Collectable CEO Ezra Levine told CNBC it’s a “reasonable assumption” the buyer paid around value price — nearly $6 million — for the card, which will held at the Babe Ruth Museum in Baltimore.
Levine said the card, which shows a 19-year-old Ruth as a minor league pitcher for his hometown Baltimore Orioles, is the “single-most important and miraculous baseball card in the world.”
Before The Bambino made his MLB debut for the Boston Red Sox in July 1914, he pitched in the International League, compiling a 22-9 record in 35 games. Only 10 copies of the 1914 card exist, and the last one sold in 2013 for a then-record $450,300.
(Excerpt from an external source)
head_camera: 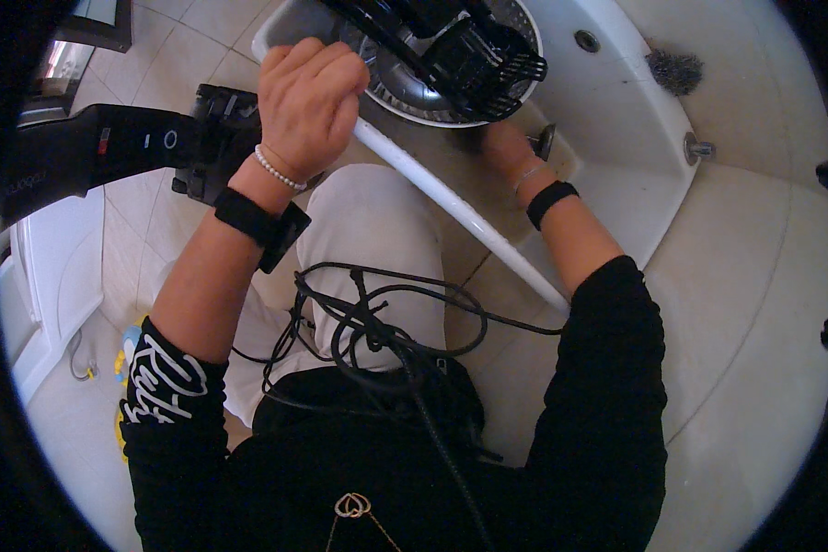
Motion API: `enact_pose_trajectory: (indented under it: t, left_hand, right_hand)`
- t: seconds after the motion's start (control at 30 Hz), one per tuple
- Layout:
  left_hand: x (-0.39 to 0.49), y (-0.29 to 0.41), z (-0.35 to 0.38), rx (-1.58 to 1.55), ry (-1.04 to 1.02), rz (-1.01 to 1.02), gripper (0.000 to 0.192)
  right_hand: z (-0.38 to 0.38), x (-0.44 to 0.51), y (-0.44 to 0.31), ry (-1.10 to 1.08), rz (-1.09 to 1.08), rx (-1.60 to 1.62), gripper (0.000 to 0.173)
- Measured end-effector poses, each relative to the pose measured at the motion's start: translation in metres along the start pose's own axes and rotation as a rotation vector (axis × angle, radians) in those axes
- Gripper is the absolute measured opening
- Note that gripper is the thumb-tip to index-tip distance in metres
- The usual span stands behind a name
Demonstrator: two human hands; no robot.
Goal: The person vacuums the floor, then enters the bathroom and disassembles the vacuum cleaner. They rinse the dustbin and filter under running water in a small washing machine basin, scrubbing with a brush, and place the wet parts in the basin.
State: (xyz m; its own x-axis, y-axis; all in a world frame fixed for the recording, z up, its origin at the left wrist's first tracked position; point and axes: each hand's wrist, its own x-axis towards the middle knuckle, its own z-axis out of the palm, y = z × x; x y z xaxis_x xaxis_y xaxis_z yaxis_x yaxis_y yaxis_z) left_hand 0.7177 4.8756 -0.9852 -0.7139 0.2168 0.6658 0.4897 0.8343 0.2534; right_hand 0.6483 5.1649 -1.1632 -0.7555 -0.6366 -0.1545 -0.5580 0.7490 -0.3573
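Note:
My left hand (pixel 312 103) is closed around a white pole (pixel 455 207), which runs down to the right beneath my right forearm. My right hand (pixel 509 150) reaches under the rim of a round perforated metal basket (pixel 524 103) with a white edge; its fingers are blurred and partly hidden, so its grip cannot be told. A black plastic mechanism (pixel 466 58) with ribbed ends lies across the top of the basket. Both are over a white basin (pixel 614 131). Tangled black cords (pixel 379 331) rest over my lap and chest.
A black device (pixel 131 145) with a long arm stands at the left, near a white plastic object (pixel 62 276) on the tiled floor (pixel 172 62). In the basin are a drain hole (pixel 586 41) and a metal fitting (pixel 698 148); a grey scouring pad (pixel 675 70) sits on its edge.

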Motion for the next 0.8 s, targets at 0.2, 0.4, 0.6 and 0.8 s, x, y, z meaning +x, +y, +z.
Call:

“It never comes up, and when it does, people grab it and pay whatever price it takes,” Levine told CNBC. “It’s a once-in-a-lifetime find.”
Passion and profits
The buyer requested to remain private, but he is allowing partial ownership stakes on the platform starting at $3 per share through Collectable.
“He loved the ability to share this asset with the public,” Levine said. “He’s taking this physical asset and almost transforming it into a stock which can be liquidly traded on a platform.”
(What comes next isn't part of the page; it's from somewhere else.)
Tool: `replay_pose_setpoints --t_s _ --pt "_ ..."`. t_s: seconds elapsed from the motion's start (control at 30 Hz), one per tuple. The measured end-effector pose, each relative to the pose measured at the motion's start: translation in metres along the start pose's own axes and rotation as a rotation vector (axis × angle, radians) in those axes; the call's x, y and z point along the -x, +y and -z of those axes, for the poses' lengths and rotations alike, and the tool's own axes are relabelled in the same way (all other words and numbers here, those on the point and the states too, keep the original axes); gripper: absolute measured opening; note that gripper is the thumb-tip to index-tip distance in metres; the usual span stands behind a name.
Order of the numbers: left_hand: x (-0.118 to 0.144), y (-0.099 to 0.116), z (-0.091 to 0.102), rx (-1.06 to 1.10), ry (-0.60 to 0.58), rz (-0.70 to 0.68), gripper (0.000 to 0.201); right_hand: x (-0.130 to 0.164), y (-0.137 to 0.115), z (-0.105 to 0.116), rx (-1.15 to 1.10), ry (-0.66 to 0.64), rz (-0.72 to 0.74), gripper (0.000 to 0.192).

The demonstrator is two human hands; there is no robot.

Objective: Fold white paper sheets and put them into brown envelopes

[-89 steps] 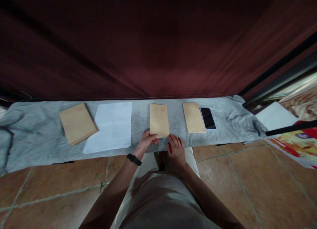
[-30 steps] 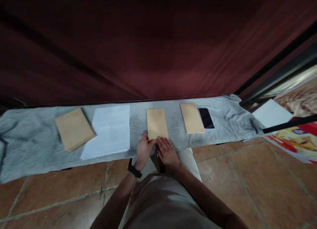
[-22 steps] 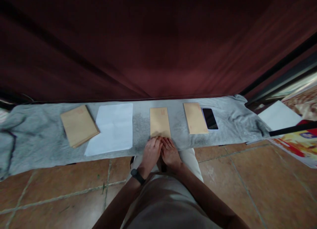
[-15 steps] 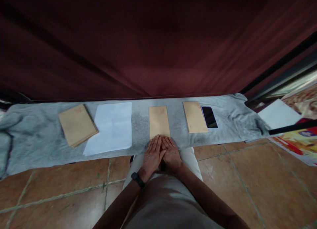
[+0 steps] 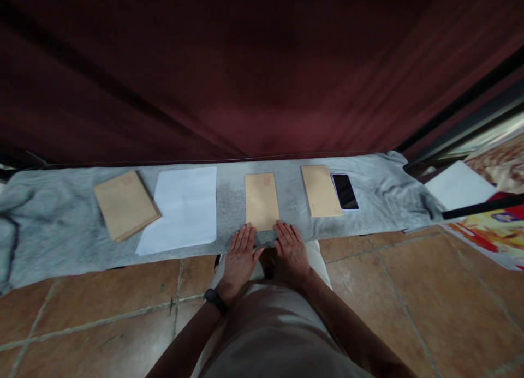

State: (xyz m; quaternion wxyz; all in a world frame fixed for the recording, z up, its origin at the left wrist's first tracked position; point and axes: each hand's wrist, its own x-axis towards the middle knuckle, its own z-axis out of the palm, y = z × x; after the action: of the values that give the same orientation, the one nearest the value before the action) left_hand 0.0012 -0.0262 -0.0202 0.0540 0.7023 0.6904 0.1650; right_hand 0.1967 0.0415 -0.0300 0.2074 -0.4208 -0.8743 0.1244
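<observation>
A brown paper envelope (image 5: 261, 201) lies flat in front of me on the grey cloth (image 5: 230, 203), its short side toward me and red print at its far right corner. My left hand (image 5: 241, 255) rests flat at its near left corner, fingers stretched out. At the near right corner lies my right hand (image 5: 291, 251), also flat with fingers extended. Neither hand grips anything. To the left are white paper sheets (image 5: 184, 209) and a stack of brown envelopes (image 5: 126, 203) that overlaps them. More brown envelopes (image 5: 321, 191) lie to the right, beside a dark-screened phone (image 5: 345, 191).
A dark red curtain (image 5: 262, 94) hangs behind the narrow cloth-covered surface. At the far right are a black bar (image 5: 483, 208), a white sheet (image 5: 460, 186) and a colourful printed package (image 5: 497, 231). Tiled floor (image 5: 376, 291) shows below the front edge.
My hands have moved apart from the middle of the envelope's near edge, left hand to the left and right hand to the right, uncovering that edge.
</observation>
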Motion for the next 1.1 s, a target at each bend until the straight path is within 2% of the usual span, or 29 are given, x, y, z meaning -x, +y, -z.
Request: replay_pose_setpoints --t_s 0.13,0.33,0.5,0.87,1.0,1.1 --pt "-0.004 0.007 -0.002 0.002 -0.009 -0.042 0.061 -0.001 -0.004 0.001 0.002 0.027 -0.027 0.050" --pt "-0.015 0.021 -0.012 -0.048 -0.064 -0.102 0.057 -0.011 -0.019 -0.007 -0.019 -0.019 0.037 0.050" --pt "-0.015 0.015 -0.008 -0.102 -0.053 -0.122 0.054 -0.012 -0.017 -0.009 0.001 -0.035 0.045 0.050" --pt "-0.003 -0.003 0.001 -0.095 0.003 -0.043 0.057 -0.001 0.002 -0.003 0.006 0.023 0.008 0.051" --pt "-0.006 0.003 -0.004 -0.096 -0.011 -0.043 0.058 -0.006 -0.007 -0.004 0.009 0.021 -0.014 0.050" --pt "-0.010 0.009 -0.007 -0.093 -0.035 -0.057 0.057 -0.012 -0.020 -0.007 -0.013 -0.030 0.029 0.050"
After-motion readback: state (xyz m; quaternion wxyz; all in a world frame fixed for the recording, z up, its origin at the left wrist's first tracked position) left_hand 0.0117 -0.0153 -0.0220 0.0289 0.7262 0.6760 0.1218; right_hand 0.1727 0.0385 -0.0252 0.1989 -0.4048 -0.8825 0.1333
Levine said the firm has over 35,000 investors on its platform and has completed approximately $20 million worth of transactions via 101 IPOs. The company makes money from transaction fees and secondary market trading.
The collectibles space is one of the more active sectors in sports this year. Nonfungible tokens have been on the rise in part due to Dapper Labs. And MLB joined the NFT space on Tuesday. Outside of the Mantle and James cards, Dallas Mavericks star Luka Doncic’s rookie card sold for $4.6 million in March, and hockey legend Wayne Gretzky’s rookie card sold for $3.75 million last month.
In May, Collectable raised $5.5 million to expand operations, luring investors including Bain Capital. Collectable declined to reveal its enterprise valuation, but Levine said the company doesn’t exceed $100 million.
Levine said his company wants to leverage the collectibles space, making rare items accessible for everyday consumers “similar to how Robinhood opened up the financial markets, educated people and made it accessible.” He added that Collectable is targeting consumers’ “passion and profits” in the space.
“We say that all the time,” Levine said. “It’s passion because people love sports, and if you collect, you’re generally very passionate about what you collect. I say profits because historically, at the upper echelon part of the industry, there has been a ton of money made. It’s just never been affordable or accessible to people.”